#### Exercise prompt:
Your answer should repeat every line of the records below in which the word "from" appears.

#### Dataset records:
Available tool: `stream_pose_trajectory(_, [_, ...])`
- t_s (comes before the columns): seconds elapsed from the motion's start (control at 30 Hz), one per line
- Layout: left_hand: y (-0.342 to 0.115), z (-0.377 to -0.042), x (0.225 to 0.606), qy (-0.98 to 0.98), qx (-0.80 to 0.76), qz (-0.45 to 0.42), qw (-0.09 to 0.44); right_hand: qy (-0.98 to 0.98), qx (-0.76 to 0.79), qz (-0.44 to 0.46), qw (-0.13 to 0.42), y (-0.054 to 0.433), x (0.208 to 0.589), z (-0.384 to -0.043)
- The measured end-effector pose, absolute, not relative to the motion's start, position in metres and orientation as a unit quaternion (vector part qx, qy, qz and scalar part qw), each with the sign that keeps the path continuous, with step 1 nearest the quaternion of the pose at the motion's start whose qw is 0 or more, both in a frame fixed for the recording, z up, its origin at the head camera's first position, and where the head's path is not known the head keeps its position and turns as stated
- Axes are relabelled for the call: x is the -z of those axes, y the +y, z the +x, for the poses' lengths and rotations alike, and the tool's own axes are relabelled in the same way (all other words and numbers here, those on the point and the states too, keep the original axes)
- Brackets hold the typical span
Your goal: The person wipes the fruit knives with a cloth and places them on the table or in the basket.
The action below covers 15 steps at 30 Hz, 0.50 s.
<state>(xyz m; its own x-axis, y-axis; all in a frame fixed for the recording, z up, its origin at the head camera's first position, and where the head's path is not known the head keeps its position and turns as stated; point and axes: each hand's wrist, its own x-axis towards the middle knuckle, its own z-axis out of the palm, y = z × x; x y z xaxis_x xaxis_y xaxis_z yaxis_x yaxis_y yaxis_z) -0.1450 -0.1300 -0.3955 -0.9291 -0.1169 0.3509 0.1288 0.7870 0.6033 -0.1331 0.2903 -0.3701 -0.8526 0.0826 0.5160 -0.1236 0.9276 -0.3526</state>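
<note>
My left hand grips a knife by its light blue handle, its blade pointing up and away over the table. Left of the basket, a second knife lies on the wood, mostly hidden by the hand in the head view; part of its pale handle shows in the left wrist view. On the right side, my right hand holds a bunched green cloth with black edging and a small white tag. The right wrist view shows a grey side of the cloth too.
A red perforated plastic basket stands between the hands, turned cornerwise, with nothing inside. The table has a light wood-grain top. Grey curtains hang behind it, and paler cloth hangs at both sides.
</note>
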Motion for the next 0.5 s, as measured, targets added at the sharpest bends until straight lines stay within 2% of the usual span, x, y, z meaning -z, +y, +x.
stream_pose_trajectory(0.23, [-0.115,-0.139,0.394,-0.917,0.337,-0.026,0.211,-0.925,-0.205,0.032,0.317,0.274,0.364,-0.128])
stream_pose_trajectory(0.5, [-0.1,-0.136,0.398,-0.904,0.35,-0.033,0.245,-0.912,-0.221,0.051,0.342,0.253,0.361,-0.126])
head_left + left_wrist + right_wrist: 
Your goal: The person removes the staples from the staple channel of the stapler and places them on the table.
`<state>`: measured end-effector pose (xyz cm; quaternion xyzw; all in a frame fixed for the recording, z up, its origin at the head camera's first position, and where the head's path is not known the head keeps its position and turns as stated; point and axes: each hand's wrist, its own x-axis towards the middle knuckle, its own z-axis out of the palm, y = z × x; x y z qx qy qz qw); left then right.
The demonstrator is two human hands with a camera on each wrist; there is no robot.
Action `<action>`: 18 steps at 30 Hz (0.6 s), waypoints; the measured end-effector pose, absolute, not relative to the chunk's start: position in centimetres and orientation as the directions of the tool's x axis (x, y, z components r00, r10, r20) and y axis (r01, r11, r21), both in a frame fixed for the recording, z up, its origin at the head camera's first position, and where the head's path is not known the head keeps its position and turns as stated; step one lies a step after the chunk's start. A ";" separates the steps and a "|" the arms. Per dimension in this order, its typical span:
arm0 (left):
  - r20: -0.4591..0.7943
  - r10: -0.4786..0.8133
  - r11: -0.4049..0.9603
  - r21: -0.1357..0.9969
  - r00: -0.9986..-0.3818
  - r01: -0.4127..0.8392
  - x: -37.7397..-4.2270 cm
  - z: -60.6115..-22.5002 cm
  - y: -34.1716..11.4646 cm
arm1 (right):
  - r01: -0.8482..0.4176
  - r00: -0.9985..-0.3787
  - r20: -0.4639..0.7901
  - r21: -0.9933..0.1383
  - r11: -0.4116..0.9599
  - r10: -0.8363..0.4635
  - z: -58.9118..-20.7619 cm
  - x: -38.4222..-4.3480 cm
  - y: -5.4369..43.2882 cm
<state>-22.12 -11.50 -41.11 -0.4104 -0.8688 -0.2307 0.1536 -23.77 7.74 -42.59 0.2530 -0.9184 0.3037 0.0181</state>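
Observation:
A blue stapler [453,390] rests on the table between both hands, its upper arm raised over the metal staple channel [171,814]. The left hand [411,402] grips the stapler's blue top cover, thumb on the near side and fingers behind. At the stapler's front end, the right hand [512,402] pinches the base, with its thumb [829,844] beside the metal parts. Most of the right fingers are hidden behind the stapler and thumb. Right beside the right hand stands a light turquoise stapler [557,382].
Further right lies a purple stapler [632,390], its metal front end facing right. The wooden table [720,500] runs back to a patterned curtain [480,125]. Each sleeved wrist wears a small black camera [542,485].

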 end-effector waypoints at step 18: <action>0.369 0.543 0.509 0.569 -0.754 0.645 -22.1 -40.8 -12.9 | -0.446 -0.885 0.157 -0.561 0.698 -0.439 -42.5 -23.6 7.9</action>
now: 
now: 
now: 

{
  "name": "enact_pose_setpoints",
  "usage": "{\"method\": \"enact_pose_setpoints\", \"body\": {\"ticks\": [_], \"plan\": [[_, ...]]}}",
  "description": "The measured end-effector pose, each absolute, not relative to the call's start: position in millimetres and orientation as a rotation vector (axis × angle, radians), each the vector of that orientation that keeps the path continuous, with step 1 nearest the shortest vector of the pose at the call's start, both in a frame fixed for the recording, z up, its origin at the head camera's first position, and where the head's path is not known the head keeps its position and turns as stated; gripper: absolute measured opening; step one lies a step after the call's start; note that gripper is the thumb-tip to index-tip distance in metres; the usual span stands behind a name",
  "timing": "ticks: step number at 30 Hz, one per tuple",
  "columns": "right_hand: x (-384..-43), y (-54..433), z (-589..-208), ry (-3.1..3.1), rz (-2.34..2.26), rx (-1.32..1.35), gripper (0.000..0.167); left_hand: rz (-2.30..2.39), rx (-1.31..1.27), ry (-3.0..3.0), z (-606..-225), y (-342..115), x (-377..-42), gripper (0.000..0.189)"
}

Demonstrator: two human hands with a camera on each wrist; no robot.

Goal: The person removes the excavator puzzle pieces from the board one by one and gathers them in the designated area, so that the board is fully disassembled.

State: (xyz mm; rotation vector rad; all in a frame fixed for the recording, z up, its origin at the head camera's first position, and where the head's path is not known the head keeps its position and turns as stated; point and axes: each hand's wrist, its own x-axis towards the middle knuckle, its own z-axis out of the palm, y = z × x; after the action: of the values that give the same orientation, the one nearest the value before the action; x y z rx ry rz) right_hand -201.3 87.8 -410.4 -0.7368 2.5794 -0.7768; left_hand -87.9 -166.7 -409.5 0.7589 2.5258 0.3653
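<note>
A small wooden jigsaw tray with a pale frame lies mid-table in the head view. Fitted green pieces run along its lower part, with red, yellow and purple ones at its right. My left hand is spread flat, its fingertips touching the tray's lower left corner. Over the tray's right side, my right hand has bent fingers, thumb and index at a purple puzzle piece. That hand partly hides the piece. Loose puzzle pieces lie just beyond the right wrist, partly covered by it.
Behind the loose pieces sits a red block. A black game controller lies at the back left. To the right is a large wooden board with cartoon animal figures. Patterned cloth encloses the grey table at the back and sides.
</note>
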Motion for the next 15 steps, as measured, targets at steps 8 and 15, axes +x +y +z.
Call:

#### Exercise output:
- t_s (comes before the columns): seconds elapsed from the motion's start (control at 30 Hz), one per line
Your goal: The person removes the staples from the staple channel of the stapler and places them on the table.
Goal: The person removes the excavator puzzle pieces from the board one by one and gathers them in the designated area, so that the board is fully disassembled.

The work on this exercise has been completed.